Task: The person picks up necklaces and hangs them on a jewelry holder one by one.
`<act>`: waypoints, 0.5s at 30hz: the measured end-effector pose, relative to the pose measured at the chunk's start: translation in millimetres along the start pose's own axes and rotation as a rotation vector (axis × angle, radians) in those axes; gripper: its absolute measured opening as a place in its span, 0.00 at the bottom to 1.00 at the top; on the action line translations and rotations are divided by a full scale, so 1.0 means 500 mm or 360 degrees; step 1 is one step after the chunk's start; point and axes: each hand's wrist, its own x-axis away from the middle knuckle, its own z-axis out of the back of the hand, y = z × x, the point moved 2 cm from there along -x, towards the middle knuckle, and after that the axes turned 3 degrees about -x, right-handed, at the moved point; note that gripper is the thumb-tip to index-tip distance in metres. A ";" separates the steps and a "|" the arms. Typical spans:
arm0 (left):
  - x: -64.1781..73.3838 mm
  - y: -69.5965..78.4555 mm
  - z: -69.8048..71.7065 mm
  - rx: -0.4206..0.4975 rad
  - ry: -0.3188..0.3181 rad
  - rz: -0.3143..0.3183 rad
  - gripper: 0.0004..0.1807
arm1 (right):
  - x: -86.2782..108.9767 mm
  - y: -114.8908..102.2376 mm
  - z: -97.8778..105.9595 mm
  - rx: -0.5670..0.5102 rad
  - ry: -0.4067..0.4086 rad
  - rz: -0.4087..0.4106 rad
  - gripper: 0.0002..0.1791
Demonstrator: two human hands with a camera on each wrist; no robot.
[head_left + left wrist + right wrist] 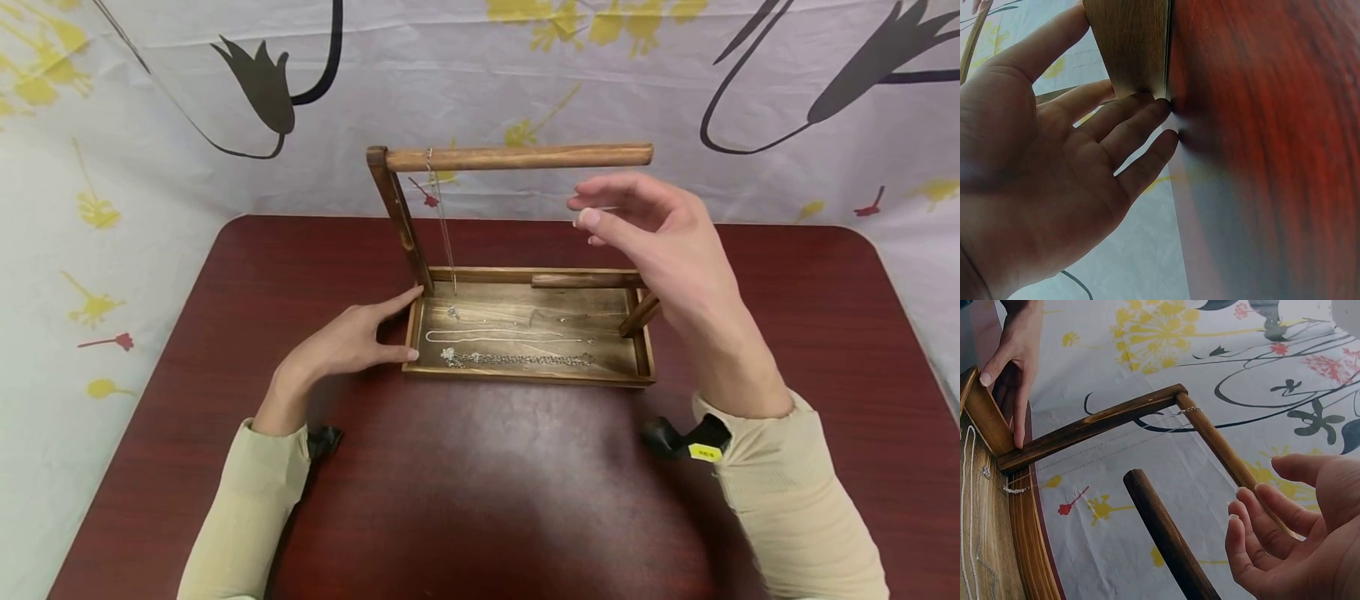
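My left hand [337,342] rests with straight fingers against the left end of a wooden jewelry tray [525,380], thumb at the front corner. A wooden upper bar [517,157] runs from the tray's left post [402,221], and a thin silver necklace [444,221] hangs near its left end. My right hand [675,242] hovers below the bar's right end, fingers loosely bent and holding nothing. Inside the tray lie a fine pendant necklace [515,322], a plain silver chain [495,336] and a thicker chain necklace [517,359], stretched out lengthwise.
A short lower rod [585,282] extends left from the right post [639,317], partly behind my right hand. The tray stands on a dark red table [480,467]. Behind the table hangs a white cloth [420,75] printed with flowers.
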 end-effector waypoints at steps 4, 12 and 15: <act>-0.001 0.000 0.000 -0.0003 0.0007 0.0000 0.50 | 0.005 0.001 0.006 -0.0021 -0.0004 0.0011 0.17; -0.002 -0.002 0.001 -0.0004 -0.0003 -0.0009 0.51 | 0.016 0.000 0.016 -0.0103 -0.0054 0.0035 0.17; -0.002 -0.002 0.001 -0.0011 -0.0006 -0.0005 0.51 | 0.022 0.000 0.020 -0.0113 -0.0066 0.0036 0.16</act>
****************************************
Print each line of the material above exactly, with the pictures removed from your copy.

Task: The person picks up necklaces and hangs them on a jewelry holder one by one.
`<act>`: waypoints, 0.5s at 30hz: the measured end-effector pose, relative to the pose measured at the chunk's start: translation in millimetres along the start pose's own axes and rotation as a rotation vector (axis × angle, radians) in those axes; gripper: its absolute measured opening as a place in its span, 0.00 at the bottom to 1.00 at the top; on the action line translations and rotations are divided by a full scale, so 1.0 means 500 mm or 360 degrees; step 1 is one step after the chunk's start; point and axes: each hand's wrist, its own x-axis away from the middle knuckle, its own z-axis out of the back of the hand, y = z × x, the point moved 2 cm from there along -x, towards the middle knuckle, and after that the axes turned 3 degrees about -x, right-handed, at the moved point; note that gripper is the thumb-tip to index-tip distance in metres. A ";" separates the steps and a "|" the arms. Typical spans:
arm0 (left):
  - x: -64.1781..73.3838 mm
  - y: -69.5965..78.4555 mm
  - z: -69.8048..71.7065 mm
  - rx: -0.4206..0.4975 rad
  - ry: -0.3188..0.3181 rad
  - rz: -0.3143..0.3183 rad
  - gripper: 0.0004..0.1807
arm1 (right):
  - x: -86.2782..108.9767 mm
  - y: -114.8908..102.2376 mm
  - z: -97.8778..105.9595 mm
  - rx: -0.5670..0.5102 rad
  - ry: -0.4067..0.4086 rad
  - rz: -0.4087..0.4106 rad
  - gripper: 0.0002..0.1791
Demonstrator: two human hands with a camera on each wrist; no robot.
[head_left + left wrist + right wrist] 
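My left hand [337,342] rests with straight fingers against the left end of a wooden jewelry tray [525,380], thumb at the front corner. A wooden upper bar [517,157] runs from the tray's left post [402,221], and a thin silver necklace [444,221] hangs near its left end. My right hand [675,242] hovers below the bar's right end, fingers loosely bent and holding nothing. Inside the tray lie a fine pendant necklace [515,322], a plain silver chain [495,336] and a thicker chain necklace [517,359], stretched out lengthwise.
A short lower rod [585,282] extends left from the right post [639,317], partly behind my right hand. The tray stands on a dark red table [480,467]. Behind the table hangs a white cloth [420,75] printed with flowers.
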 end-effector waypoints at steps 4, 12 and 15: <act>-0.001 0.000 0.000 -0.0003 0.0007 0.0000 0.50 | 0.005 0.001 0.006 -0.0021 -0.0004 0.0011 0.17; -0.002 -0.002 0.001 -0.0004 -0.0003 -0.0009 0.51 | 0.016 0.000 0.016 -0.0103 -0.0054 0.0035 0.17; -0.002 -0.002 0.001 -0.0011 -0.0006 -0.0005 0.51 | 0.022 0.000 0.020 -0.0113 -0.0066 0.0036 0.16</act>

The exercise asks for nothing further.